# [WHAT IS REQUIRED]
Your answer must be an exact copy of the records below, minus the pictures.

# [Items from a dataset]

-*-*-

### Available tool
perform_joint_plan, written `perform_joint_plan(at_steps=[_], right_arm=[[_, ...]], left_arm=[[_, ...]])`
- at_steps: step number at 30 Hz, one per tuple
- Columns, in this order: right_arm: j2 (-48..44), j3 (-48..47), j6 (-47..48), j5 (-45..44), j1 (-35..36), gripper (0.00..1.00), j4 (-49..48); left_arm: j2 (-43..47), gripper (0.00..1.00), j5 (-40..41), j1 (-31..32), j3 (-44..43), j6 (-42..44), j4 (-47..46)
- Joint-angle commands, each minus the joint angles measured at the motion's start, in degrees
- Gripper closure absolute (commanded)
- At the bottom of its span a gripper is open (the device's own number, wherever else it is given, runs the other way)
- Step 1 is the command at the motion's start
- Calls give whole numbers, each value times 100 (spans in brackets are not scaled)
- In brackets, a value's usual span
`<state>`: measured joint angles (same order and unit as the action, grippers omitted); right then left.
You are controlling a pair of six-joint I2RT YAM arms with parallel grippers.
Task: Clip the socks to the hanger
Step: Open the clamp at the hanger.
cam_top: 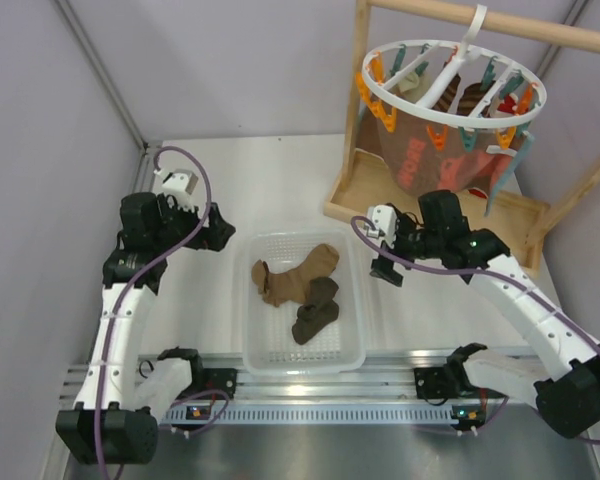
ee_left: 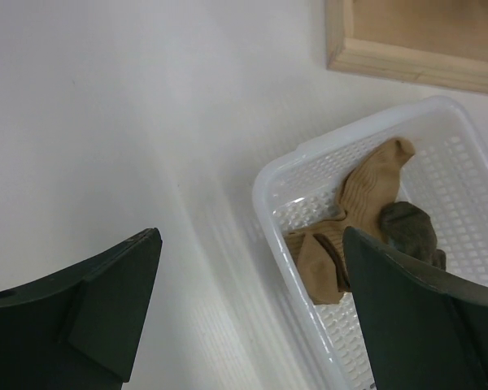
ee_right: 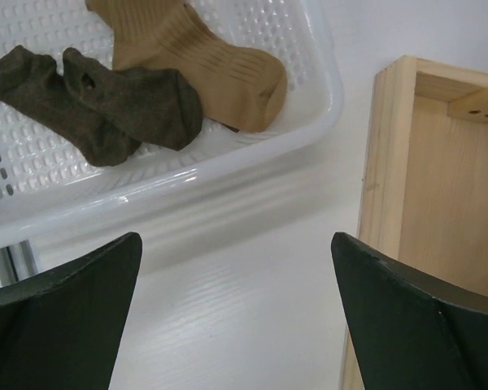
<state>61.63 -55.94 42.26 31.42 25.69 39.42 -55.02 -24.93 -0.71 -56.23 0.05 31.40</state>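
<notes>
Left gripper (ee_left: 250, 244): jaws spread wide, empty, over the table (ee_left: 106, 122) just left of the basket.
Basket (cam_top: 248, 300): white, perforated, between the two arms.
Socks: tan ones (cam_top: 298, 275) and dark brown ones (cam_top: 317, 310) lie touching inside the basket.
Right gripper (ee_right: 236, 244): jaws wide apart, empty, above the table between the basket and the wooden frame (ee_right: 407, 187).
Hanger (cam_top: 442, 120): white ring with orange and teal pegs, hooked on the frame's rod, far right.

Bright, even light throughout, with only soft shadows. The white surface (ee_left: 106, 122) glares mildly, and the near dark jaws look blurred.
</notes>
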Motion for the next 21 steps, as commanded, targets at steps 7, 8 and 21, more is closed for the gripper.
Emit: perform_joint_plan(at_steps=[7, 8, 21], right_arm=[[-1309, 108, -2835, -1603, 120, 0, -2490], [-1520, 206, -3011, -1673, 111, 0, -2614], [-3526, 103, -5007, -3027, -793, 0, -2299]], left_arm=[[1222, 2, -1821, -17, 1113, -1243, -2855], [1118, 2, -2127, -8, 1149, -1514, -3093], [-1465, 8, -1648, 2926, -467, -1728, -5951]])
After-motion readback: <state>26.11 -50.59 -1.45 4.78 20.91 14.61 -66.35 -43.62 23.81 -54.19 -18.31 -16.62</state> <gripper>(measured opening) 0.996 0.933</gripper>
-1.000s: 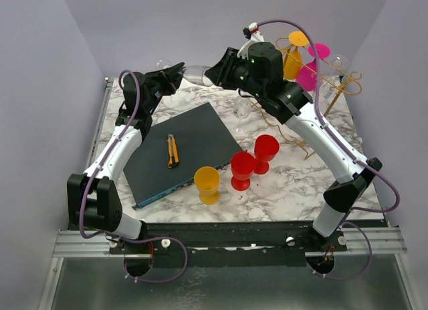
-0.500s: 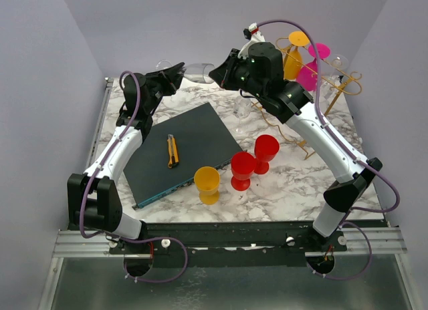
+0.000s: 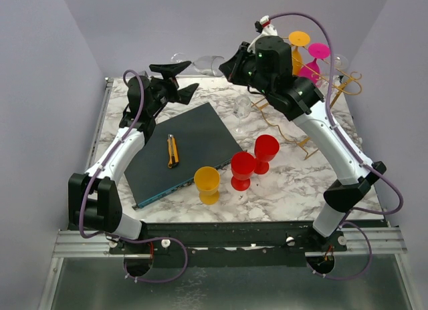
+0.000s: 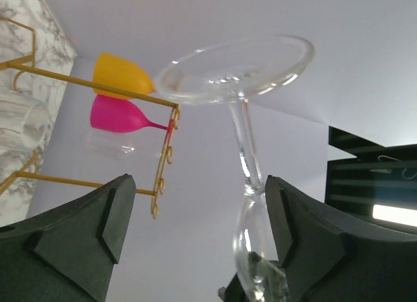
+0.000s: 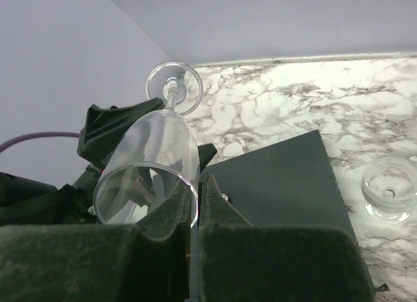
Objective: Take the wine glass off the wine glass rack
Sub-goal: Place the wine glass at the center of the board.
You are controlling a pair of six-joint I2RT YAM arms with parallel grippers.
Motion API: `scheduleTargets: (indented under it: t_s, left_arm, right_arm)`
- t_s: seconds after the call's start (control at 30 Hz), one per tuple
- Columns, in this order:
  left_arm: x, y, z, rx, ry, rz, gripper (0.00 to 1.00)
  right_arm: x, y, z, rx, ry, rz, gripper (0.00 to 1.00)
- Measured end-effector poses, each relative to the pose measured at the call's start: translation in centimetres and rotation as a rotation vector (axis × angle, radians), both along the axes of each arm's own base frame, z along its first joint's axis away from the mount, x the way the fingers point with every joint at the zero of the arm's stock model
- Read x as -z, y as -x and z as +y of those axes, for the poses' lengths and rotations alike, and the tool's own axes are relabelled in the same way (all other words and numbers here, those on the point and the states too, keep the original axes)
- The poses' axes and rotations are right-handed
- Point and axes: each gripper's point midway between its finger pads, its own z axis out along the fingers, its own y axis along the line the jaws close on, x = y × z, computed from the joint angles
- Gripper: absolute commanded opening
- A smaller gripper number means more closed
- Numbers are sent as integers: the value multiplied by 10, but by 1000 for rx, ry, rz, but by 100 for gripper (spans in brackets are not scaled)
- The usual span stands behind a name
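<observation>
Top view, with the arm bases at 6 o'clock. Nearest, around the centre of the marble counter, stand an orange cup and two red cups. A dark mat lies toward 9 o'clock with a utility knife on it. Beyond the red cups a second clear glass rests on the counter.

Farther back, toward 12 o'clock, the wine glass hangs in the air on its side, above the counter's far edge. The right fingers are pressed together on the rim of its bowl and carry it. The left fingers stand wide apart on either side of the stem and grip nothing.

Farthest, at 2 o'clock, the gold wire wine glass rack holds an orange glass, a pink glass and at least one clear one.

The held glass is well apart from the rack, so the removal looks done. Setting it down on the counter seems to be what remains.
</observation>
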Motion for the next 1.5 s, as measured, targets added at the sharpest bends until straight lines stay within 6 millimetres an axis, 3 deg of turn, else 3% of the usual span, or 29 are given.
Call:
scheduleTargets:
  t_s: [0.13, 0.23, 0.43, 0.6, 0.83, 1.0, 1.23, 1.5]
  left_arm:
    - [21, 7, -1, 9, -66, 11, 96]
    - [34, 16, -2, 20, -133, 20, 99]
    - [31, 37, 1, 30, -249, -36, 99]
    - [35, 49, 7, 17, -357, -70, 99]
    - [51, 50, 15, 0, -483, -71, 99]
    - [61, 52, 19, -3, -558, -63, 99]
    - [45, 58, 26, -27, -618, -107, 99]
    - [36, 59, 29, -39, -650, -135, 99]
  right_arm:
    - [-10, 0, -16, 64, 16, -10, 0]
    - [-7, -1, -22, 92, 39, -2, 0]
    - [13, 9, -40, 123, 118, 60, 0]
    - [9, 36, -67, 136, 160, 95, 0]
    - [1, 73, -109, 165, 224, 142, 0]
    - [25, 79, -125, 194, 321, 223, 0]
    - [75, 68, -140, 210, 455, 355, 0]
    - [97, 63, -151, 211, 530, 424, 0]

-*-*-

# [RESULT]
### Available tool
perform_joint_plan, written `perform_joint_plan(at_steps=[_], right_arm=[[_, ...]], left_arm=[[_, ...]])`
- at_steps: step number at 30 Hz, one per tuple
- Columns, in this order: right_arm: j2 (-48..44), j3 (-48..47), j6 (-47..48), j5 (-45..44), j1 (-35..36), gripper (0.00..1.00), j4 (-49..48); left_arm: j2 (-43..47), gripper (0.00..1.00), j5 (-40..41), j1 (-31..32), j3 (-44..43), j6 (-42..44), j4 (-47..46)
- Joint-angle commands, each minus the joint angles measured at the motion's start, in degrees
- Gripper closure absolute (commanded)
- At the bottom of its span a gripper is open (the device's own number, wherever else it is given, runs the other way)
- Step 1 is the command at the motion's start
- Calls give whole numbers, each value times 100 (spans in brackets are not scaled)
- In brackets, a value's usual span
`<state>`: measured joint angles (same order and unit as the action, grippers omitted); right then left.
You are controlling a pair of six-joint I2RT YAM arms with parallel grippers.
Task: Clip the socks to the hanger
Step: Open the clamp at the hanger.
cam_top: 
ee_left: 
ee_right: 
<state>61.63 -55.94 42.26 31.42 25.69 39.42 -55.02 -24.93 -0.71 -56.23 0.05 31.40</state>
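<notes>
Left gripper (ee_left: 250, 244): jaws spread wide, empty, over the table (ee_left: 106, 122) just left of the basket.
Basket (cam_top: 248, 300): white, perforated, between the two arms.
Socks: tan ones (cam_top: 298, 275) and dark brown ones (cam_top: 317, 310) lie touching inside the basket.
Right gripper (ee_right: 236, 244): jaws wide apart, empty, above the table between the basket and the wooden frame (ee_right: 407, 187).
Hanger (cam_top: 442, 120): white ring with orange and teal pegs, hooked on the frame's rod, far right.

Bright, even light throughout, with only soft shadows. The white surface (ee_left: 106, 122) glares mildly, and the near dark jaws look blurred.
</notes>
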Motion for the next 21 steps, as commanded, targets at steps 7, 8 and 21, more is closed for the gripper.
Emit: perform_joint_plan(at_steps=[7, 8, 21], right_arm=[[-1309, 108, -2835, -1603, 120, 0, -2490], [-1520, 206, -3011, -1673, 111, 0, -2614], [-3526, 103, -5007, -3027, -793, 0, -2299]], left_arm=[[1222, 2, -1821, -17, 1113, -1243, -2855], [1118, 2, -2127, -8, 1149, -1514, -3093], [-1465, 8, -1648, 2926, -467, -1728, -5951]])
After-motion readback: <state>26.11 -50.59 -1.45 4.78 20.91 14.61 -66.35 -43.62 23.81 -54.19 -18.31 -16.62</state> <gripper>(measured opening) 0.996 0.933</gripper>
-1.000s: 
-0.500s: 
+0.000s: 
+0.000s: 
+0.000s: 
Objective: Take the wine glass off the wine glass rack
Sub-goal: Place the wine glass at the center of the board.
You are controlling a pair of six-joint I2RT YAM arms with parallel grippers.
Motion API: `scheduleTargets: (indented under it: t_s, left_arm, right_arm)`
- t_s: seconds after the call's start (control at 30 Hz), one per tuple
- Columns, in this order:
  left_arm: x, y, z, rx, ry, rz, gripper (0.00 to 1.00)
  right_arm: x, y, z, rx, ry, rz, gripper (0.00 to 1.00)
- Measured end-effector poses, each relative to the pose measured at the call's start: translation in centimetres and rotation as a rotation vector (axis × angle, radians), both along the axes of each arm's own base frame, z along its first joint's axis away from the mount, x the way the fingers point with every joint at the zero of the arm's stock model
- Read x as -z, y as -x and z as +y of those axes, for the poses' lengths and rotations alike, and the tool's own axes are relabelled in the same way (all other words and numbers here, those on the point and the states too, keep the original axes)
- The poses' axes and rotations are right-handed
- Point and axes: each gripper's point midway between its finger pads, its own z axis out along the fingers, its own y axis along the line the jaws close on, x = y × z, computed from the joint angles
- Gripper: absolute commanded opening
- A smaller gripper number means more closed
- Numbers are sent as integers: the value multiplied by 10, but by 1000 for rx, ry, rz, but by 100 for gripper (spans in brackets are not scaled)
- The usual span stands behind a name
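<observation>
Top view, with the arm bases at 6 o'clock. Nearest, around the centre of the marble counter, stand an orange cup and two red cups. A dark mat lies toward 9 o'clock with a utility knife on it. Beyond the red cups a second clear glass rests on the counter.

Farther back, toward 12 o'clock, the wine glass hangs in the air on its side, above the counter's far edge. The right fingers are pressed together on the rim of its bowl and carry it. The left fingers stand wide apart on either side of the stem and grip nothing.

Farthest, at 2 o'clock, the gold wire wine glass rack holds an orange glass, a pink glass and at least one clear one.

The held glass is well apart from the rack, so the removal looks done. Setting it down on the counter seems to be what remains.
</observation>
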Motion for the next 1.5 s, as measured, targets added at the sharpest bends until straight lines stay within 6 millimetres an axis, 3 deg of turn, else 3% of the usual span, or 29 are given.
Call:
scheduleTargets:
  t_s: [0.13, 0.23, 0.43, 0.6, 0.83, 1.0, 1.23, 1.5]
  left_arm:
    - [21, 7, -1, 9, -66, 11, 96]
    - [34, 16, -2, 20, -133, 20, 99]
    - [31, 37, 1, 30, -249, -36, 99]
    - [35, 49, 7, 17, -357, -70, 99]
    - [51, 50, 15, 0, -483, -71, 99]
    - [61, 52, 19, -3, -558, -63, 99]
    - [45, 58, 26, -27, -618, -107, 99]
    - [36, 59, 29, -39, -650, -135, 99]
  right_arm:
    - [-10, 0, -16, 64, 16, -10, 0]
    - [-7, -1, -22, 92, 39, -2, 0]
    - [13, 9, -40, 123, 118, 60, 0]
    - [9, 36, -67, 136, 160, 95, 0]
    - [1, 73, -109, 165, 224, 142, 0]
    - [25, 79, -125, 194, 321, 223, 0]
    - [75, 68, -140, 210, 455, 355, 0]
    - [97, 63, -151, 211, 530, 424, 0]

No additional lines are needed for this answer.